[WORK ITEM] Please work out how many lines in the material below contain the string "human", and answer with that number only.

►

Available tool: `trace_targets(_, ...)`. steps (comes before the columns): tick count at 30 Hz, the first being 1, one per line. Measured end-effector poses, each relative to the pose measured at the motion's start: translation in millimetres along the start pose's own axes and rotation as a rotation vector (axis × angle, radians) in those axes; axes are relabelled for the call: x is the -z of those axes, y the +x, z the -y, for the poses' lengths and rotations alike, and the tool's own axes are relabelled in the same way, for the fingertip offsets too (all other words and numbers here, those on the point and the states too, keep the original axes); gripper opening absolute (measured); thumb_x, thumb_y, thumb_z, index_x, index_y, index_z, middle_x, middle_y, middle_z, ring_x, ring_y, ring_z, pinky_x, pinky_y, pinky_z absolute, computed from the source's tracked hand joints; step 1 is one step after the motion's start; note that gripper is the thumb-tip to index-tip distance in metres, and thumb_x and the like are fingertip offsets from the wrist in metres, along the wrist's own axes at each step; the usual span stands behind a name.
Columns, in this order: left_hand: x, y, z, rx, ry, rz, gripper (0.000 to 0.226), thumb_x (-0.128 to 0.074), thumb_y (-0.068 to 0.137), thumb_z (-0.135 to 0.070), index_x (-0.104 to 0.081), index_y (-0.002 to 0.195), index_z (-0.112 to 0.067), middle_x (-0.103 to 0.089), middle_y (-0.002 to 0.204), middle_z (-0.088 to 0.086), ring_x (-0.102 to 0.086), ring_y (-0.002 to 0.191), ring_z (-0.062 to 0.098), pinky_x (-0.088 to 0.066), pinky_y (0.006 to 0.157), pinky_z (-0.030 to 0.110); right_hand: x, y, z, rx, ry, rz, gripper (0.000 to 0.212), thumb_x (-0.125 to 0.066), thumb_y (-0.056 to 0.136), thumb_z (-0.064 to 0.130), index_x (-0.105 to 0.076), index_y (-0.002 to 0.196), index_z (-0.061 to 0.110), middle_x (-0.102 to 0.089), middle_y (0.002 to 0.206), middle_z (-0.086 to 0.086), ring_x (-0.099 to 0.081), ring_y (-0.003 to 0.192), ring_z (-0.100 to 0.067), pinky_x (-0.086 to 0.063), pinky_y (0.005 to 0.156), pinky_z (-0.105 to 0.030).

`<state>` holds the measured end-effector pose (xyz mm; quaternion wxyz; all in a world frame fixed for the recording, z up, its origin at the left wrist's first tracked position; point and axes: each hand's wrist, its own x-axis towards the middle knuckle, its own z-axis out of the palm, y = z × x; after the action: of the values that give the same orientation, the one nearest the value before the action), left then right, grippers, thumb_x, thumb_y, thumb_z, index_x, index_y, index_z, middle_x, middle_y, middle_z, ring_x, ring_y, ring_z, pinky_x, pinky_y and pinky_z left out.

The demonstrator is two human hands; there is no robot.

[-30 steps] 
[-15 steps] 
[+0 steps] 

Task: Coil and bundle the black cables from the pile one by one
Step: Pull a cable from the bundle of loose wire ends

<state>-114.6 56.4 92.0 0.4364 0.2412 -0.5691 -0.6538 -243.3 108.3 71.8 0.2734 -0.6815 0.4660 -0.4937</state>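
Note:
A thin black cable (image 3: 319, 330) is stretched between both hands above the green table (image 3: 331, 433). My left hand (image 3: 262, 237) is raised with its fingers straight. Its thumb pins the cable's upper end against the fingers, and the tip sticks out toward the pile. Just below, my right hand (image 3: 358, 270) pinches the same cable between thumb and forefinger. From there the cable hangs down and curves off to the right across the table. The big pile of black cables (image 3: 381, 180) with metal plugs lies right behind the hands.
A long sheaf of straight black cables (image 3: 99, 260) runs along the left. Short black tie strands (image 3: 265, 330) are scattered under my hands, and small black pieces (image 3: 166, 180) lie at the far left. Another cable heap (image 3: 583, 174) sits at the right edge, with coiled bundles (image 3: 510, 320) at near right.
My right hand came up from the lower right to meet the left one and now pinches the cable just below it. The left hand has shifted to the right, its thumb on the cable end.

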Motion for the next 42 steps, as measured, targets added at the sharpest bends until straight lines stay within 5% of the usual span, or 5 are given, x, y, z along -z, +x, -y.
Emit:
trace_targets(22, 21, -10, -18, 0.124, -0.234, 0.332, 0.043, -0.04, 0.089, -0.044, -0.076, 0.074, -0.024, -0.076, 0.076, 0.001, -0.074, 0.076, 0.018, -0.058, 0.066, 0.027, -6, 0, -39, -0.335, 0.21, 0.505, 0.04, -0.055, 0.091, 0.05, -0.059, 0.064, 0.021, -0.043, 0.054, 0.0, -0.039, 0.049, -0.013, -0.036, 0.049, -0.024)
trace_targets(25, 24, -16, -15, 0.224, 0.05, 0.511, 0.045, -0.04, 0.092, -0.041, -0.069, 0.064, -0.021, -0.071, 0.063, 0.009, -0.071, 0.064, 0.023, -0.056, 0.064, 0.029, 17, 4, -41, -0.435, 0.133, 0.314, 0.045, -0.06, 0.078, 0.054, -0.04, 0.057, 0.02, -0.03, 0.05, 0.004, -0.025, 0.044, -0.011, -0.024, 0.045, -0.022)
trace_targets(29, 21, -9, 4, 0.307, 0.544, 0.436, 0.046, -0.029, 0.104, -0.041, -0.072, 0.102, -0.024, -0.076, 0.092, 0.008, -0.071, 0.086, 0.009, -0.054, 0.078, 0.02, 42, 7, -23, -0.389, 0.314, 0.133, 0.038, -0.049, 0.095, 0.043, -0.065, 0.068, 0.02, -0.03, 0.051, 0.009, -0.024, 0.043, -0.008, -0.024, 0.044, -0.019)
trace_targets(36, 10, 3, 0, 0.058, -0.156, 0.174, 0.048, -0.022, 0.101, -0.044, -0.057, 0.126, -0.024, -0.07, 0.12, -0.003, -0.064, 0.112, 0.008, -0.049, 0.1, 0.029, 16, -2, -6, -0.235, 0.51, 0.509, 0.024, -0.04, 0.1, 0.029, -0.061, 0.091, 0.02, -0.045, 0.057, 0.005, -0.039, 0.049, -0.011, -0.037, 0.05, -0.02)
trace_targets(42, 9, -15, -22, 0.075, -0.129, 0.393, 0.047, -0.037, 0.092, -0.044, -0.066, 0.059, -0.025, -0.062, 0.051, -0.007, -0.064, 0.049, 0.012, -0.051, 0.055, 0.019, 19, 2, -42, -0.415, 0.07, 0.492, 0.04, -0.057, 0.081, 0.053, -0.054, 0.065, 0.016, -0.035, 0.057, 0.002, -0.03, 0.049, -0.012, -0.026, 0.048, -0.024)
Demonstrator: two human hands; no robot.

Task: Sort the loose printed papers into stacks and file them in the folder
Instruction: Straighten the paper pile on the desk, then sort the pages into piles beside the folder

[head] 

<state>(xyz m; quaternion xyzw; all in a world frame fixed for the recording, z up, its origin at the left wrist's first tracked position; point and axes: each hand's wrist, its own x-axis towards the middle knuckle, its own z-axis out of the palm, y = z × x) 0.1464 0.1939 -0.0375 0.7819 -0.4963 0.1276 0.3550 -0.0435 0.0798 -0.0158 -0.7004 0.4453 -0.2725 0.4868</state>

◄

[RESPONSE TO THIS TASK] 2